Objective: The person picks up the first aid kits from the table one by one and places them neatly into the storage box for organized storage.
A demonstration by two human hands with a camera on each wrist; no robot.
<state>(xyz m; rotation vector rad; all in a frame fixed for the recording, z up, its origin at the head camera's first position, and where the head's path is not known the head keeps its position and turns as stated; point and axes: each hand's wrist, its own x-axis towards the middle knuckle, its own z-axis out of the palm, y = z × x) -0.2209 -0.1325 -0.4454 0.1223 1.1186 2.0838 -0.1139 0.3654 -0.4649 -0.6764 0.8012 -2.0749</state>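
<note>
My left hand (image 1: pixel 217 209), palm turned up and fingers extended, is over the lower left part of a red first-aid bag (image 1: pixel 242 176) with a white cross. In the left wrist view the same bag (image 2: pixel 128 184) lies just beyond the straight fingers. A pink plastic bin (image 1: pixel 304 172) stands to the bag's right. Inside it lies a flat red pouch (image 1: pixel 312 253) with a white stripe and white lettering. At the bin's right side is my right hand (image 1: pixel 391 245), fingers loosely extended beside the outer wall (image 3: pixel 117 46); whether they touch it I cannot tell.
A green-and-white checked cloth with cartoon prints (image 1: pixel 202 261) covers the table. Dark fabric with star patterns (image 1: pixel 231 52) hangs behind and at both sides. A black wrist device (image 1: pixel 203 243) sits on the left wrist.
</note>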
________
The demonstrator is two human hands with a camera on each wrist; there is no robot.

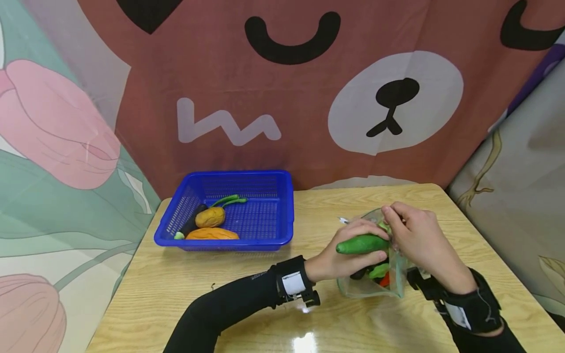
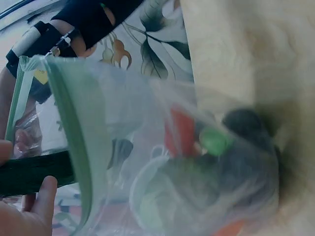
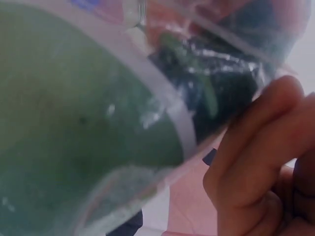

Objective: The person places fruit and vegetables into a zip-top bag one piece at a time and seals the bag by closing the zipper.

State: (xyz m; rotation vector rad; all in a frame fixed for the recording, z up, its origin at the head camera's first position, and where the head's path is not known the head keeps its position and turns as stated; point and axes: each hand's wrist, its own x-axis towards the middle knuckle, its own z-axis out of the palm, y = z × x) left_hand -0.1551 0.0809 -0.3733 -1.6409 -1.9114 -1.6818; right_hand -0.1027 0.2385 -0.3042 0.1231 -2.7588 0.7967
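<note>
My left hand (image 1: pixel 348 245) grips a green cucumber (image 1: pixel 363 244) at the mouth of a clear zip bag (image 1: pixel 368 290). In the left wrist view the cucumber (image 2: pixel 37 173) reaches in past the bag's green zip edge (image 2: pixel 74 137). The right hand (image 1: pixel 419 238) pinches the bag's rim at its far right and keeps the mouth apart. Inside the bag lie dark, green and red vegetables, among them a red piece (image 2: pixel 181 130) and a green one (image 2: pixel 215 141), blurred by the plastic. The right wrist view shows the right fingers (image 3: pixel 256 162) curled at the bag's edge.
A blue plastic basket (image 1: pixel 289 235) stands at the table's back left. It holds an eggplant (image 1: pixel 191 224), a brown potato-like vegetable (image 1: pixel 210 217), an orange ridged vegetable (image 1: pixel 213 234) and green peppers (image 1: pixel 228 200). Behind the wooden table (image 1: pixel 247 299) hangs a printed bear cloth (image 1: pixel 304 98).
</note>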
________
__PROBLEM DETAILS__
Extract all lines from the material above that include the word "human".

__SOLVED EXERCISE__
A demonstration by two human hands with a camera on each wrist; no robot.
The demonstrator is two human hands with a camera on each wrist; there is no robot.

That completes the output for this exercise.